Enorme online zedenzaken komen aan het licht: 'Alsof we doos van Pandora openen'
In dit artikel:
In 2025 is online seksueel misbruik van minderjarigen in Nederland uitgegroeid tot een urgent en steeds groter probleem, waarbij het werkelijke aantal slachtoffers veel hoger lijkt dan de meldingen doen vermoeden. Een illustratief geval speelde zich af in Enkhuizen: op 24 maart 2024 klopte de politie aan bij de toen 26‑jarige vrijwilliger Winston A. en nam elektronische opslagmiddelen in beslag. Na het kraken van het wachtwoord bleken er mapjes te zijn met bijna vijfhonderd slachtoffers en meer dan een miljoen afbeeldingen. A. werd in december veroordeeld tot vijf jaar cel en tbs.
Politie,zedenonderzoekers en specialisten vertellen dat dit geen uitzonderlijke vondst is. Lidewijde van Lier, zedenspecialist bij de politie, vergelijkt het doorzoeken van datadragers met het openen van een doos van Pandora: één melding kan leiden tot het ontdekken van veel meer slachtoffers. De zedenpolitie signaleert een toename van zowel het aantal zaken als de ernst van het materiaal, waarbij sommige zaken ook sadistische kenmerken hebben. In sommige dossiers zijn de verdachten leeftijdsgenoten van hun slachtoffers.

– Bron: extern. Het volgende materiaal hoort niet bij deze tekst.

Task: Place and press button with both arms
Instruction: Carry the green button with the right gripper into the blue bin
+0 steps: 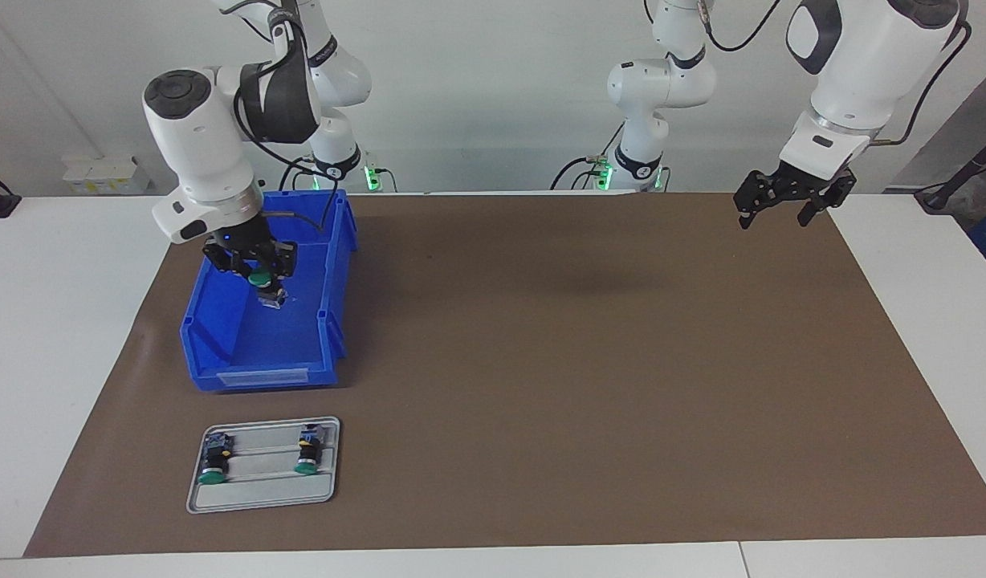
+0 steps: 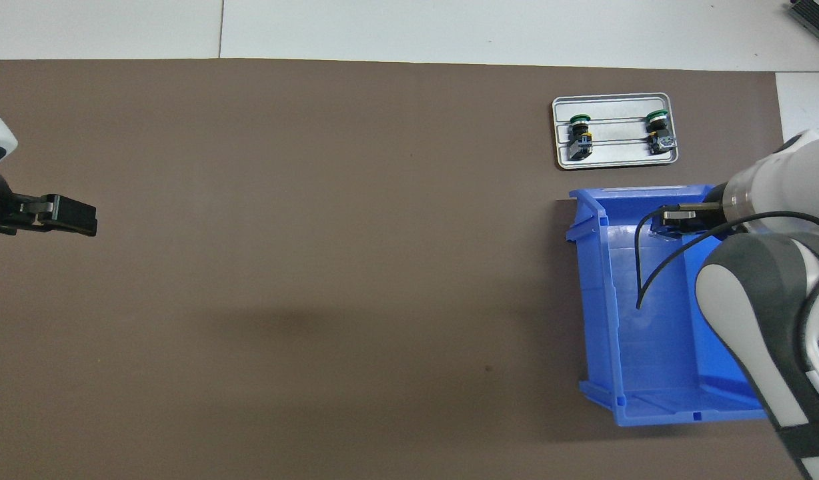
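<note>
I have the right pincer [image 1: 262, 273] down inside the blue bin [image 1: 220, 353] at the right arm's end of the table [image 1: 59, 321], its fingers closed on a button [image 1: 266, 287]: green cap up between the fingers, body and terminal end hanging below, clear of the bin floor as far as I can judge (from overhead the arm hides the button). Farther from the robots than the bin, a grey tray [image 1: 260, 494] holds two more buttons [image 1: 214, 461] [image 1: 308, 453], lying on their sides, well apart. My left pincer [image 1: 782, 205] waits in the air over the brown mat [image 1: 581, 361] at the left arm's end, fingers spread and holding nothing
</note>
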You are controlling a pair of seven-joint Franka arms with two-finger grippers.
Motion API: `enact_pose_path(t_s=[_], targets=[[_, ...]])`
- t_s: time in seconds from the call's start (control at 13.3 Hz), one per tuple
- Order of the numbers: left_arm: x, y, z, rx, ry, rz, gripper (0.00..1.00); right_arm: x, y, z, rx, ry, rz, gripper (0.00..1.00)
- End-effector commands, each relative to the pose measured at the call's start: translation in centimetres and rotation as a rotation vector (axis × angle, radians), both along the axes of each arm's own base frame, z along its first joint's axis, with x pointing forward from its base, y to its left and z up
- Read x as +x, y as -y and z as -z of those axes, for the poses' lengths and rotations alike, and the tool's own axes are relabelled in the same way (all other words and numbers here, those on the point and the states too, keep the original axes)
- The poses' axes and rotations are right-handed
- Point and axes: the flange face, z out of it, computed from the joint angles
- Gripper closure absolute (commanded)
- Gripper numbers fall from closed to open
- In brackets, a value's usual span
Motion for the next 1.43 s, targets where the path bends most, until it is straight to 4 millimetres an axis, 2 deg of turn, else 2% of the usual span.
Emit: enact_pose_path(t_s=[0.0, 0.15, 0.45, 0.53, 1.13, 1.35], targets=[[-0.8, -0.2, -0.1, 0.002, 0.006, -0.011, 0.0, 2.1, 1.1, 3.5, 0.009, 0.024, -0.063, 1.0], [-0.8, -0.2, -0.1, 0.002, 0.006, -0.011, 0.0, 3.4, 1.3, 5.7, 0.01, 0.036, -0.09, 1.0], [-0.8, -0.2, -0.1, 0.002, 0.006, -0.011, 0.0, 4.5, 1.6, 9.8, 0.01, 0.007, -0.177, 1.0], [-0.8, -0.1, -0.1, 0.002, 0.006, -0.01, 0.0, 4.7, 2.4, 10.7, 0.011, 0.0, -0.186, 1.0], [-0.8, -0.1, -0.1, 0.002, 0.006, -0.01, 0.0, 3.6, 3.7, 13.8, 0.021, -0.049, -0.178, 1.0], [-0.8, -0.1, -0.1, 0.002, 0.006, -0.01, 0.0, 3.6, 3.4, 13.9, 0.052, -0.034, -0.157, 1.0]])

De digitale methoden van daders maken hen extra gevaarlijk. Zij benaderen kinderen vaak als leeftijdsgenoot of vertrouwenspersoon en benutten telefoons en camera’s — apparatuur die ouders zelf aan hun kinderen geven — om toegang te krijgen. Onderzoekers zien dat verzoeken voor naaktfoto’s soms al na enkele seconden plaatsvinden; in andere gevallen duurt het meer dan een jaar van contact tot afpersing. Technologie vergroot het probleem: met AI- of “nudify”-apps kunnen gewone foto’s in ogenschijnlijke naaktbeelden worden omgezet, waarna dreiging met publicatie slachtoffers dwingt toch echte beelden te sturen.

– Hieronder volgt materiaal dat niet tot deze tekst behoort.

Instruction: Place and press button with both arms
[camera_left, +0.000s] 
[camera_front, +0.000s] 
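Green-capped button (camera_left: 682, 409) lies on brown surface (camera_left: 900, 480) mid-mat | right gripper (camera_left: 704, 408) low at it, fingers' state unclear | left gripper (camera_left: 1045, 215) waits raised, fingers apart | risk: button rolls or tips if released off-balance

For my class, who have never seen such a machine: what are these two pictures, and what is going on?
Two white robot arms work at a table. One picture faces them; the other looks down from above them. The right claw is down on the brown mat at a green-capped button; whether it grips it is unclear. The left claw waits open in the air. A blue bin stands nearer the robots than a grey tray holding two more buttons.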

Die dynamiek plaatst politie voor moeilijke keuzes: moet elk slachtoffer en diens ouders worden geïnformeerd? Het direct benaderen van gezinnen kan veel veroorzaken, maar niet-applicatie van kennis en hulp laat slachtoffers in de macht van daders. Ben van Mierlo, landelijk coördinator van het Team Bestrijding Kinderpornografie en Kindersekstoerisme, benadrukt dat daders uitermate bedreven zijn in het herkennen en uitbuiten van kwetsbaarheid.
Schaamte en taboes werken in het voordeel van de daders. Als kinderen denken dat ze nergens terechtkunnen of iets slechts hebben gedaan, rapporteren zij minder snel en blijven ze langer slachtoffer. Daarom pleiten deskundigen dat de aanpak niet alleen strafrechtelijk hoeft te zijn, maar begint met het bespreekbaar maken van online seks en afschaffen van een cultuur van schaamte rond dit thema.
Het onderwijs speelt een cruciale rol, maar stokt door uiteenlopende lesmethoden en de vrijheid van scholen om zelf invulling te geven aan relationele en seksuele vorming. Conny Rijken, nationaal rapporteur Mensenhandel en Seksueel Geweld tegen Kinderen, wijst in het recent verschenen monitorrapport (2020–2024) op de onduidelijkheid rond wat scholen concreet moeten doen, vooral bij online seksualiteit. Zij pleit ervoor dat scholen alleen bewezen effectieve methoden mogen gebruiken en dat er duidelijke kwaliteitseisen moeten komen.
Politie en zedenonderzoek verscherpen hun focus op online vormen van seksueel misbruik. Onderzoekers en opsporingsdiensten waarschuwen politici en maatschappij voor het gemak waarmee daders binnenkomen in voorheen veilige omgevingen. Het thema is emotioneel zwaar en moeilijk bespreekbaar, maar volgens betrokkenen valt het niet langer te negeren: blijven wegkijken helpt de slachtoffers niet.